Subprime from the Inside
Unprecedented demand for subprime mortgages attracted Wall St. Wall St. corporations began buying up private mortgage companies and turned them into publicly traded companies. Aames Home Loans had been a family owned company until two years before I signed on. It had been a much respected institution by the minority home owners who made up most of its customers. The office manager was loved by the people she served. The processor, who also served as receptionist, knew everybody by sight. This changed after Wall St. took over.
Aames’s cash reserves were exhausted by the time I started in the Oakland office. Customers could no longer pay their mortgages at the office, because the loans were sold to other companies before they were even funded. New rules and regulations were instituted that made no sense and were ignored. It didn’t take long to realize that the only rule that mattered was the eleventh commandment: Thou Shalt Not Get Caught.

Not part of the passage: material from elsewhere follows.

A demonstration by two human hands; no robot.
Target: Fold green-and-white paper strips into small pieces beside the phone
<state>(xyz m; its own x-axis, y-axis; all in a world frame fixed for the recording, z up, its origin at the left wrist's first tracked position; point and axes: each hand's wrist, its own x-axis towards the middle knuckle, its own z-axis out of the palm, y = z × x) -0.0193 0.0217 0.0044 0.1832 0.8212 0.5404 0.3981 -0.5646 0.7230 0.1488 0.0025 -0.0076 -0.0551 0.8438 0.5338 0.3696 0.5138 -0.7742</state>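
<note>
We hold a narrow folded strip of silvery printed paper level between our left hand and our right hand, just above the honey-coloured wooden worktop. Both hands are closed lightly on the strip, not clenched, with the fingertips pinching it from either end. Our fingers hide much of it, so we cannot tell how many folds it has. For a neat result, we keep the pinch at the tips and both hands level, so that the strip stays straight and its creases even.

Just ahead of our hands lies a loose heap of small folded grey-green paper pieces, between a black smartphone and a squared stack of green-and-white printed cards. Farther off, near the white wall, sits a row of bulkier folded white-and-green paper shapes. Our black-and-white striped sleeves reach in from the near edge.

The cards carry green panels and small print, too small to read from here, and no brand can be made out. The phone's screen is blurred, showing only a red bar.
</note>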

This was my introduction to the mortgage industry. My job, loan origination officer, was one of the innovations brought in by the new Wall St. management. We were replacing the old call center in Irvine, California. Wall St. thought the old call center was too expensive and the long term employees made too much money. Instead they put one or two L.O.O.s in each office. The people in the old call center knew their jobs. I knew nothing about selling mortgages and my new bosses were not going to teach me. They thought they could chase me out and return things to the way they used to be. More fool they. I survived Aames for two and a half years, outlasting five managers, four regional managers and more salesmen than I can remember. I had no experience in subprime mortgages at all, but within six months I was running that office between managers.
Aames was my introduction to the financial industry. I share it with you in hopes that you will truly begin to understand why things went wrong and the changes that we have to make to make them right again.